> _Problem to work on_: The required output is the whole listing below, unchanged.

> _Recorded information_:
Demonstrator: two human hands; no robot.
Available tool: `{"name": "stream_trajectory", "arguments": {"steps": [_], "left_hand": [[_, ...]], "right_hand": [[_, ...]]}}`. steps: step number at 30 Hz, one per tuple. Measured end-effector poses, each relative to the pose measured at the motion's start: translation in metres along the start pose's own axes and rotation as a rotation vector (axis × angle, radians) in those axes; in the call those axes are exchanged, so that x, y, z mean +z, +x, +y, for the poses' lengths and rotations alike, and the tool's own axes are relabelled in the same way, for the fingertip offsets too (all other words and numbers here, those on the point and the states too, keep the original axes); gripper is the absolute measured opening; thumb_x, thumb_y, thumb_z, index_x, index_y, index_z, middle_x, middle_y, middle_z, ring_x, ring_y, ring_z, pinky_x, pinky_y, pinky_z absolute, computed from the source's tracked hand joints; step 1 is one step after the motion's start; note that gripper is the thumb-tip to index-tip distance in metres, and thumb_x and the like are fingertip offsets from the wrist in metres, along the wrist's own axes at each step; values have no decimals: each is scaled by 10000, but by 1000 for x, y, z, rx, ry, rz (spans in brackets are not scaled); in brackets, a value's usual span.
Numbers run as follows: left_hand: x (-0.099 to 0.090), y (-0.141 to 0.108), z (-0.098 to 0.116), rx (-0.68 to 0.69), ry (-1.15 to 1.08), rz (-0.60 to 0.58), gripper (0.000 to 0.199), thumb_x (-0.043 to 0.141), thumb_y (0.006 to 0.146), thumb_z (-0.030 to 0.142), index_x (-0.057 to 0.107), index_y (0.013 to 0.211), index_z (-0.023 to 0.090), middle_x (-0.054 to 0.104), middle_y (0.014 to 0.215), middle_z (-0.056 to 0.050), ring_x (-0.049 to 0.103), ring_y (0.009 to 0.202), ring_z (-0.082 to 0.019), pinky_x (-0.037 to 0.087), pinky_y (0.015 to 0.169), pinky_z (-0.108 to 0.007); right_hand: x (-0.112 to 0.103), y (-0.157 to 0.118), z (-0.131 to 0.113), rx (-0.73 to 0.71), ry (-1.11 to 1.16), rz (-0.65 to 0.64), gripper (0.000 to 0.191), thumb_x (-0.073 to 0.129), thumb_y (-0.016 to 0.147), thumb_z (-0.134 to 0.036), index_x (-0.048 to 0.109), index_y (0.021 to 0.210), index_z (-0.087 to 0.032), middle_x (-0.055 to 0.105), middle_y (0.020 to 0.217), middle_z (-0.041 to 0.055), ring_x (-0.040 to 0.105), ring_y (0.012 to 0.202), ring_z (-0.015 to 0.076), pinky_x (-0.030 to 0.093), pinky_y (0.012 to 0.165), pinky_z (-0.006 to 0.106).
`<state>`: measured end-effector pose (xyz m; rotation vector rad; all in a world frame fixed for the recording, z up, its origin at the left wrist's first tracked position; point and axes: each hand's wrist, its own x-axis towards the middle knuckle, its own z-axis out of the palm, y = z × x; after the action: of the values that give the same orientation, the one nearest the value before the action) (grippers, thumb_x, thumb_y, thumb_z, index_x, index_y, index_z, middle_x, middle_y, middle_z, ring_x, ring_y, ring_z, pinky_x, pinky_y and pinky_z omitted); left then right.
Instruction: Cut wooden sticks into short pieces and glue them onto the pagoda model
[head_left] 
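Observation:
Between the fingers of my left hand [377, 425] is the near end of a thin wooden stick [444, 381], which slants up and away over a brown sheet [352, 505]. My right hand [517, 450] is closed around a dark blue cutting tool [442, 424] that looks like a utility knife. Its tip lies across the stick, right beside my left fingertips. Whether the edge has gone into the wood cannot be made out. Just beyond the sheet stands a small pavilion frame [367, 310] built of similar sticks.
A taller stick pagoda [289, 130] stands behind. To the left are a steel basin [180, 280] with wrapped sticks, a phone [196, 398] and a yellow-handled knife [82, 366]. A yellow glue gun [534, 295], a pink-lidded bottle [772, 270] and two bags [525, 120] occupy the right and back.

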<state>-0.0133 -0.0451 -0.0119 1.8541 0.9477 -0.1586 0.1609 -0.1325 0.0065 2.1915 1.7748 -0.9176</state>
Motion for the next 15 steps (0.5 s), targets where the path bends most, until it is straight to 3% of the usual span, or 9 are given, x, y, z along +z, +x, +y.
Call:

> _Answer_:
Demonstrator: two human hands; no robot.
Available tool: `{"name": "stream_trajectory", "arguments": {"steps": [_], "left_hand": [[_, ...]], "right_hand": [[_, ...]]}}`. steps: step number at 30 Hz, one per tuple. Measured end-effector poses, each relative to the pose measured at the motion's start: translation in metres along the start pose's own axes and rotation as a rotation vector (axis × angle, radians) in those axes; in the call those axes are exchanged, so that x, y, z mean +z, +x, +y, for the poses' lengths and rotations alike, and the tool's own axes are relabelled in the same way, for the fingertip offsets too (all other words and numbers here, those on the point and the states too, keep the original axes); gripper is the absolute measured opening; thumb_x, thumb_y, thumb_z, index_x, index_y, index_z, middle_x, middle_y, middle_z, ring_x, ring_y, ring_z, pinky_x, pinky_y, pinky_z absolute, computed from the source's tracked hand joints; step 1 is one step after the motion's start; note that gripper is the thumb-tip to index-tip distance in metres, and thumb_x and the like are fingertip offsets from the wrist in metres, along the wrist's own axes at each step; values have no decimals: each is scaled by 10000, but by 1000 for x, y, z, rx, ry, rz (spans in brackets are not scaled); in brackets, a value's usual span.
Numbers run as follows: left_hand: x (-0.099 to 0.090), y (-0.141 to 0.108), z (-0.098 to 0.116), rx (-0.68 to 0.69), ry (-1.15 to 1.08), rz (-0.60 to 0.58), gripper (0.000 to 0.199), thumb_x (-0.043 to 0.141), thumb_y (0.006 to 0.146), thumb_z (-0.030 to 0.142), index_x (-0.057 to 0.107), index_y (0.013 to 0.211), index_z (-0.023 to 0.090), middle_x (-0.054 to 0.104), middle_y (0.014 to 0.215), middle_z (-0.056 to 0.050), ring_x (-0.049 to 0.103), ring_y (0.009 to 0.202), ring_z (-0.082 to 0.019), pinky_x (-0.037 to 0.087), pinky_y (0.015 to 0.169), pinky_z (-0.108 to 0.007); right_hand: x (-0.112 to 0.103), y (-0.157 to 0.118), z (-0.131 to 0.113), rx (-0.73 to 0.71), ry (-1.11 to 1.16), rz (-0.65 to 0.64), gripper (0.000 to 0.191), thumb_x (-0.073 to 0.129), thumb_y (-0.016 to 0.147), thumb_z (-0.134 to 0.036), index_x (-0.048 to 0.109), index_y (0.021 to 0.210), index_z (-0.087 to 0.032), middle_x (-0.055 to 0.105), middle_y (0.020 to 0.217), middle_z (-0.041 to 0.055), ring_x (-0.040 to 0.105), ring_y (0.012 to 0.202), ring_z (-0.015 to 0.076), pinky_x (-0.030 to 0.093), pinky_y (0.012 to 0.165), pinky_z (-0.006 to 0.106).
`<state>`: measured end-effector pose (xyz m; rotation vector rad; all in a world frame fixed for the recording, z up, its origin at the left wrist's first tracked position; point and axes: each hand's wrist, its own x-axis towards the middle knuckle, its own z-axis out of the palm, y = z × x; after the action: of the values that give the same orientation, the one nearest the value before the action) (grippers, thumb_x, thumb_y, thumb_z, index_x, index_y, index_z, middle_x, middle_y, middle_z, ring_x, ring_y, ring_z, pinky_x, pinky_y and pinky_z omitted); left then right.
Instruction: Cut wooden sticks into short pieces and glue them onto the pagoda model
[head_left] 
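Observation:
Between the fingers of my left hand [377, 425] is the near end of a thin wooden stick [444, 381], which slants up and away over a brown sheet [352, 505]. My right hand [517, 450] is closed around a dark blue cutting tool [442, 424] that looks like a utility knife. Its tip lies across the stick, right beside my left fingertips. Whether the edge has gone into the wood cannot be made out. Just beyond the sheet stands a small pavilion frame [367, 310] built of similar sticks.
A taller stick pagoda [289, 130] stands behind. To the left are a steel basin [180, 280] with wrapped sticks, a phone [196, 398] and a yellow-handled knife [82, 366]. A yellow glue gun [534, 295], a pink-lidded bottle [772, 270] and two bags [525, 120] occupy the right and back.
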
<state>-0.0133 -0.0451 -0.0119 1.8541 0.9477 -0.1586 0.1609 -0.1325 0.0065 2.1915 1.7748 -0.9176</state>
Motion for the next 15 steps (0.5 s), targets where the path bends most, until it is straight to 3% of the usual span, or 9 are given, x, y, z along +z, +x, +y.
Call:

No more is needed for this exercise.